La casa promedio requiere alrededor de 12.000 kilovatios hora (kWh) de calor por año. Por lo tanto, para lograr esto, una bomba de calor con un COP de tres utilizará 4.000 kW de electricidad anualmente. Esta cifra dependerá del tamaño de la casa, de lo bien aislada que esté y de la cantidad de agua caliente que utilice. También dependerá de la eficiencia de la bomba de calor. Una bomba de calor con un COP de cuatro utilizará menos electricidad para producir la misma cantidad de calor.

La electricidad cuesta alrededor de 0,14 € por kWh. Esto significa que los costos de funcionamiento de una bomba de calor podrían ser de alrededor de 560 euros por año. Esta cifra probablemente no suena muy diferente de tus facturas de gas si consideramos que el hogar promedio gasta alrededor de 670 euros en gas natural cada año.

 

¿Cómo reducir la factura de electricidad con una bomba de calor?

Aunque es más que probable que termines ahorrando si cambias a una bomba de calor, es normal que veas un aumento en tu consumo de electricidad. Afortunadamente, hay algunas formas de limitar el consumo de energía de la bomba de calor y reducir aún más la factura.

Primero, evita cambiar la temperatura establecida. Al subir y bajar la temperatura con frecuencia, la bomba de calor utilizará más electricidad para llegar a la temperatura deseada. Por el contrario, usará menos energía cuando mantengas la misma temperatura. Te recomendamos que ajustes el termostato a la temperatura de confort deseada y no la modifiques. Vale la pena señalar que bajar el termostato un grado podría resultar en una reducción del 2,5% en tus facturas de energía. Cambiar la temperatura de 21 °C a 20 °C podría ser una excelente forma de ahorrar.

En segundo lugar, comprueba la temperatura de calentamiento del agua. Si se fija demasiado alta, la bomba de calor utilizará más energía para llevar el agua a la temperatura marcada. Puedes reducir la temperatura del agua a 40 °C o menos, en función del tipo de sistema de calefacción instalado. Esto seguirá siendo suficiente para calentar la casa de manera eficiente en la mayoría de los casos.
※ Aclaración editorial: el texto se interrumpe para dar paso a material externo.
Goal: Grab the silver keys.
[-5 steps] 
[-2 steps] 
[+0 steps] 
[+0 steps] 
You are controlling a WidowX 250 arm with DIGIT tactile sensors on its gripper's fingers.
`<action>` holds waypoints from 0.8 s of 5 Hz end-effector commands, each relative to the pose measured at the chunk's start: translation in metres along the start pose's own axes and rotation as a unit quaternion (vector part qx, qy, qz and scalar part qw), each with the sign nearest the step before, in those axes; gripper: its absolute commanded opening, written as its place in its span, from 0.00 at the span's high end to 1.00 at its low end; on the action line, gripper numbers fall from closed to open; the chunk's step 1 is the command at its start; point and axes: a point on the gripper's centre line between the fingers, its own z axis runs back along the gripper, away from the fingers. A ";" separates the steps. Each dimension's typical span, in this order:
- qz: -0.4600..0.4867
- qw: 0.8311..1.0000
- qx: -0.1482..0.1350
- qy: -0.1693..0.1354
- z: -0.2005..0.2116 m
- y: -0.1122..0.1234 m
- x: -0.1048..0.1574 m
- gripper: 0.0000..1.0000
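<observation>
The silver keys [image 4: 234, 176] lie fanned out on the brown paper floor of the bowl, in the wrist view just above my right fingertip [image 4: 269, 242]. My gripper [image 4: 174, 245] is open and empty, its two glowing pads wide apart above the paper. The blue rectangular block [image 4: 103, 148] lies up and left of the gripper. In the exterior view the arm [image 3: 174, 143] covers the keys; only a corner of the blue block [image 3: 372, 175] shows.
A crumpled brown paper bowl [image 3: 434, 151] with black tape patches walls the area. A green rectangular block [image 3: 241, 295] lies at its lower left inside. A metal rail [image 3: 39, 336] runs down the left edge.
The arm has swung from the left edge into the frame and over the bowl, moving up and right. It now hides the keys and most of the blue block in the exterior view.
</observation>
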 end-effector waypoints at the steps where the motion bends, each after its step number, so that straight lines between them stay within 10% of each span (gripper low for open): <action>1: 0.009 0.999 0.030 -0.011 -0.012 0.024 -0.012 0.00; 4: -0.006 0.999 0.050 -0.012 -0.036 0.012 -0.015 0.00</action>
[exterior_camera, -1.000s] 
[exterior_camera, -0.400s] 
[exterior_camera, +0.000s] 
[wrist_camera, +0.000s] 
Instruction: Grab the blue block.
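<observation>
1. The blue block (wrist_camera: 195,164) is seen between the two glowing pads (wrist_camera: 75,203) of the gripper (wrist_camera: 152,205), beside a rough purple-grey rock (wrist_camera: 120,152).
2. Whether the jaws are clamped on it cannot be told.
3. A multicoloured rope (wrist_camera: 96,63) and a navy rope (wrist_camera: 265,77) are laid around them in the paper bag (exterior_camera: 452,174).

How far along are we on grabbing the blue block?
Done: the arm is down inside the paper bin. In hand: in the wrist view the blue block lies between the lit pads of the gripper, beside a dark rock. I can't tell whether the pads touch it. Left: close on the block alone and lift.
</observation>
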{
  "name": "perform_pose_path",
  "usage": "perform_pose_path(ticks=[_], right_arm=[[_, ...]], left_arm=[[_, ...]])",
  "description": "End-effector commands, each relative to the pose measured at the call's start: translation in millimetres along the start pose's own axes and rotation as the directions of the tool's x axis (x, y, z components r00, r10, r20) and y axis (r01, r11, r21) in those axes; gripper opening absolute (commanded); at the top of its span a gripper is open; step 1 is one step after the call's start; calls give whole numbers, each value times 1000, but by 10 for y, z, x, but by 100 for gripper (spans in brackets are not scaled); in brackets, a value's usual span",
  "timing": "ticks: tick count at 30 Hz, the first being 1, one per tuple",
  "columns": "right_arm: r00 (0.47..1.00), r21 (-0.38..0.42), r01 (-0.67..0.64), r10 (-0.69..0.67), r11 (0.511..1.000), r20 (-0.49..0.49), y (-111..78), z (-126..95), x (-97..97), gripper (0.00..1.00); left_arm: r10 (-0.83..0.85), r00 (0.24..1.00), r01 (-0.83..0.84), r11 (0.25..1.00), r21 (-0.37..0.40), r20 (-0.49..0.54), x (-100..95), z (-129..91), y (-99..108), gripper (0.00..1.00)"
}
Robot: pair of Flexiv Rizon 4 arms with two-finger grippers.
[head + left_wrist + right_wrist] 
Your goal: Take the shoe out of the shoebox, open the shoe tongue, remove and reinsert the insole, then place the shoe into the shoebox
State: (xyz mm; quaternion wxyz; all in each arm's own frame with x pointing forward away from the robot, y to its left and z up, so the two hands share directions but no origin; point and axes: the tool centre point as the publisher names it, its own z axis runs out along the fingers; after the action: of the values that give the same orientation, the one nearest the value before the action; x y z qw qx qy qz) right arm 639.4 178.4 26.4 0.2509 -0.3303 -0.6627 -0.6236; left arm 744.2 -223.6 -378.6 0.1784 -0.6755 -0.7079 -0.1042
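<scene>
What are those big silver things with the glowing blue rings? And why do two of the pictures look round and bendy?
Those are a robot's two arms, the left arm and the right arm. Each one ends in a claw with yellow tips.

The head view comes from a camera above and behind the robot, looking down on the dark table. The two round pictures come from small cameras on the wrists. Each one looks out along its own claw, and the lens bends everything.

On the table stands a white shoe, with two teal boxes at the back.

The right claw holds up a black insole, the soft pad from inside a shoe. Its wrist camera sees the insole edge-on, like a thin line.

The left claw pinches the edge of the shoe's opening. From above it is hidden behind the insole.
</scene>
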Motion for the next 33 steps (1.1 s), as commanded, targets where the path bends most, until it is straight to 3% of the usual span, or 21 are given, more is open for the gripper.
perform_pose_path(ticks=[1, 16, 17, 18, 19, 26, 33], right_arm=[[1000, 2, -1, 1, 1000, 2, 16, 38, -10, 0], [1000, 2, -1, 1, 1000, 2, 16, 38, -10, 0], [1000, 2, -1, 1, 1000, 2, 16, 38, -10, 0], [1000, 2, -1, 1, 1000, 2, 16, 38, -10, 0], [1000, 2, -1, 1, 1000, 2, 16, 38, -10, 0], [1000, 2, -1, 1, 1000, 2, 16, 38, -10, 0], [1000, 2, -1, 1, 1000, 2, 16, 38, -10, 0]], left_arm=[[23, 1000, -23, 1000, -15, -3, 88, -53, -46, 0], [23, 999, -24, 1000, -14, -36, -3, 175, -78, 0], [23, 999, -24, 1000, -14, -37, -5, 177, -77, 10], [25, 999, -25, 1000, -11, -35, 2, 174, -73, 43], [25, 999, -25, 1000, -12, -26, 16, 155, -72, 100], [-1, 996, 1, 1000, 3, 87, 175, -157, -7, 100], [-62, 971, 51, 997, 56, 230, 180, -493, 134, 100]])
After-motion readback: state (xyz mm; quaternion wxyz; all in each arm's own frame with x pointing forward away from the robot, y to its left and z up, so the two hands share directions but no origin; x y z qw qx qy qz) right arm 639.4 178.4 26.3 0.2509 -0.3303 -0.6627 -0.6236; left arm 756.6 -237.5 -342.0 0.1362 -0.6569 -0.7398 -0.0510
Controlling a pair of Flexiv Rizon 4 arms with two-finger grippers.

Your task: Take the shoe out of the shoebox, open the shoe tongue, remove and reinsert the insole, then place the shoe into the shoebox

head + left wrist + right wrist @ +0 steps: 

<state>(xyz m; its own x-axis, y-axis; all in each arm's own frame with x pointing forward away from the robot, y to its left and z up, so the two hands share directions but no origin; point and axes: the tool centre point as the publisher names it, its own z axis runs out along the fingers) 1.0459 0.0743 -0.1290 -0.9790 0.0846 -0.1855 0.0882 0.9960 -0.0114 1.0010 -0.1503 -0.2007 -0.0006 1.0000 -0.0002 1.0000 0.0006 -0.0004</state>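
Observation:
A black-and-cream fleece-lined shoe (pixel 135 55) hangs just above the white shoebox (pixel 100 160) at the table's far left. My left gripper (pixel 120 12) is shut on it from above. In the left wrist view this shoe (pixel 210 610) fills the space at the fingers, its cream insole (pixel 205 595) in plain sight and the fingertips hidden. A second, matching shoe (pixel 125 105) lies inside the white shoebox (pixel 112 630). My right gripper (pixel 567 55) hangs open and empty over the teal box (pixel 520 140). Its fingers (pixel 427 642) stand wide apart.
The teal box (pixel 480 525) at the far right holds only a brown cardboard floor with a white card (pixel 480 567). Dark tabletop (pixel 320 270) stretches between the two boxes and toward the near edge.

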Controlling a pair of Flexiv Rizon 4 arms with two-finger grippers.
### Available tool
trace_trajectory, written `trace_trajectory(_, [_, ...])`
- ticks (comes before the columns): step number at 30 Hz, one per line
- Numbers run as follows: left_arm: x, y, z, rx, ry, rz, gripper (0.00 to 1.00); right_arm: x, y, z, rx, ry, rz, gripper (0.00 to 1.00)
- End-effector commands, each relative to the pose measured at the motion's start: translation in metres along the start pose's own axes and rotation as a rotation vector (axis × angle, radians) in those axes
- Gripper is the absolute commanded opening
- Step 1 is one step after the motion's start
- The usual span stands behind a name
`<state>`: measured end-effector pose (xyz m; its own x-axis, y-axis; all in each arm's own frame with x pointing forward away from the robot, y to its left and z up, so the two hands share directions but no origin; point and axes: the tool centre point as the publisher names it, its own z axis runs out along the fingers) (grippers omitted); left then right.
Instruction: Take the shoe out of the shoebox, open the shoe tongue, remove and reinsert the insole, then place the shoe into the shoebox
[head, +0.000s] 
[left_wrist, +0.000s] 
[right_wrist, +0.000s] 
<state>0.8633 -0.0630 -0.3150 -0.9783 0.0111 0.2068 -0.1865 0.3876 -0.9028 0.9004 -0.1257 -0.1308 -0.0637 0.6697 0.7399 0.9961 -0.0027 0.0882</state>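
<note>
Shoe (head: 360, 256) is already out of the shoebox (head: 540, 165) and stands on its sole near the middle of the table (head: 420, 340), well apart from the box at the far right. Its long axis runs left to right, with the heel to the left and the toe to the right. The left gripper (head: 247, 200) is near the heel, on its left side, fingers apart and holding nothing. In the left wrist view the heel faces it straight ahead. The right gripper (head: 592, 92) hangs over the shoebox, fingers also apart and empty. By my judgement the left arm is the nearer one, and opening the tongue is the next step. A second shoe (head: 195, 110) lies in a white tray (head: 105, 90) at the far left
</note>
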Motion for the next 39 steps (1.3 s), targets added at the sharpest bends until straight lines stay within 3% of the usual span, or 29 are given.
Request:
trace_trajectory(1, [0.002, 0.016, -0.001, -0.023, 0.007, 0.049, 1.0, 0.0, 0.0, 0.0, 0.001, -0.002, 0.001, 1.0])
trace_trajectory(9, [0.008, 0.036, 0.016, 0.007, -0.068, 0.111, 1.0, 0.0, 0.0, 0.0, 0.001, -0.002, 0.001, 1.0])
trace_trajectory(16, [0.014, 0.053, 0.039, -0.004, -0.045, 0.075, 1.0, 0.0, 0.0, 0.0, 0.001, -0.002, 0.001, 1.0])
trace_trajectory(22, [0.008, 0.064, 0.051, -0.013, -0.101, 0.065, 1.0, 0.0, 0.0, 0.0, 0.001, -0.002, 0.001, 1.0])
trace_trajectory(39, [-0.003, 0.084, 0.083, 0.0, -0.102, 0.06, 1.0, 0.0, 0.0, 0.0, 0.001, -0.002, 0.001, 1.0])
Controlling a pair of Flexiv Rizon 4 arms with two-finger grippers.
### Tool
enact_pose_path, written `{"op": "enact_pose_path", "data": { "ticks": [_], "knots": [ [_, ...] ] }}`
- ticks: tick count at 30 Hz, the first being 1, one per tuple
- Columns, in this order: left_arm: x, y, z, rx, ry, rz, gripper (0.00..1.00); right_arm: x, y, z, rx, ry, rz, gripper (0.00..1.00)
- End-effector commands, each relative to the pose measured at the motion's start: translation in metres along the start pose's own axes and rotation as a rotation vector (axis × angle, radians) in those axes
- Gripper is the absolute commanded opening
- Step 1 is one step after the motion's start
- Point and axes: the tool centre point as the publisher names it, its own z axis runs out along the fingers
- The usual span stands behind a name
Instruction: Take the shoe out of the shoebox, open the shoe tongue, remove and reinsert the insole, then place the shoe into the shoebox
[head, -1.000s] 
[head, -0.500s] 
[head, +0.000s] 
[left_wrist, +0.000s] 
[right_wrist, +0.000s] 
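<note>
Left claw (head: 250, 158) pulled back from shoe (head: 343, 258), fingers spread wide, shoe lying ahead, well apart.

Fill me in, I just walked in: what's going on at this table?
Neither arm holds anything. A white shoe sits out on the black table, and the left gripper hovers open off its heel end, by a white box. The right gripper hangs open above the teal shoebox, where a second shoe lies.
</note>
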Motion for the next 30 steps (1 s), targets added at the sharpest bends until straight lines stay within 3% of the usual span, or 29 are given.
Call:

Un mantenimiento inadecuado de la bomba de calor podría provocar un aumento del 25% en las facturas de energía. Las baterías de intercambio descuidadas y sucias reducen la cantidad de flujo de aire que puede pasar por el sistema y pueden perjudicar el rendimiento. También vale la pena revisar el ventilador con regularidad para asegurar que no haya ningún tipo de residuos, como por ejemplo hojas atascadas. Tu bomba de calor, al igual que una caldera, debe ser revisada anualmente por un técnico cualificado.

Por último, las bombas de calor tienen la capacidad de combinarse con paneles solares fotovoltaicos. Al utilizar la electricidad que se produce en el lugar, se podría reducir la factura de energía y al mismo tiempo disminuir la huella de carbono. Se ha comprobado que el uso de paneles solares fotovoltaicos podría reducir los costos de funcionamiento de la bomba de calor hasta en un 40%. Aunque la instalación de paneles solares fotovoltaicos requiere una inversión, es seguro que se recupera el costo en unos pocos años.

Además, si se desea reducir el consumo de electricidad, hay otras cosas que se pueden intentar que no necesariamente implican a la bomba de calor. Por ejemplo, hay algunos electrodomésticos, como la lavadora y el lavavajillas, que deben usarse cuando estén llenos. Es mejor lavar una carga completa en lugar de varias pequeñas.